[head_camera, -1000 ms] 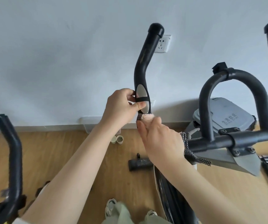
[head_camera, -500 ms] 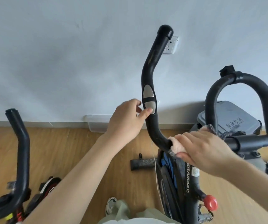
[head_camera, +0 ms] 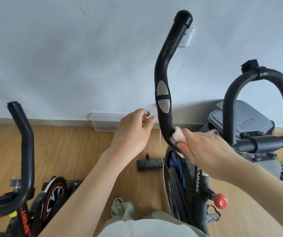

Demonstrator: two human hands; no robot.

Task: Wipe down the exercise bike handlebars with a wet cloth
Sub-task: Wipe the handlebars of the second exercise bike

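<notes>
Centre-left, the left hand [head_camera: 134,132] hangs loose just beside the handlebar [head_camera: 163,74] — fingers slack, holding nothing. Centre frame, the cloth [head_camera: 177,136] sits wrapped on the bar's lower bend, below the silver pads [head_camera: 163,98], and the right hand [head_camera: 205,147] clenches round it. Mid-job, I'd say: whether the upper horn is wiped I cannot tell — the loop bar [head_camera: 274,79] at right likely awaits.

A single head-worn wide-angle camera looks forward and down from close above the handlebar [head_camera: 163,79], toward the wall [head_camera: 69,48] and wooden floor [head_camera: 69,151].
</notes>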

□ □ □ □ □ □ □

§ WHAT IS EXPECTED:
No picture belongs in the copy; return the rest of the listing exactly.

§ YOUR RESPONSE:
[head_camera, -1000 ms] 
[head_camera, -500 ms] 
[head_camera, +0 ms] 

Demonstrator: two human hands; no robot.

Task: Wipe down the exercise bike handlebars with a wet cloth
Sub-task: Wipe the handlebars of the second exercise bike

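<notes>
Centre-left, the left hand [head_camera: 134,132] hangs loose just beside the handlebar [head_camera: 163,74] — fingers slack, holding nothing. Centre frame, the cloth [head_camera: 177,136] sits wrapped on the bar's lower bend, below the silver pads [head_camera: 163,98], and the right hand [head_camera: 205,147] clenches round it. Mid-job, I'd say: whether the upper horn is wiped I cannot tell — the loop bar [head_camera: 274,79] at right likely awaits.

A single head-worn wide-angle camera looks forward and down from close above the handlebar [head_camera: 163,79], toward the wall [head_camera: 69,48] and wooden floor [head_camera: 69,151].
</notes>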

What the exercise asked for is now complete.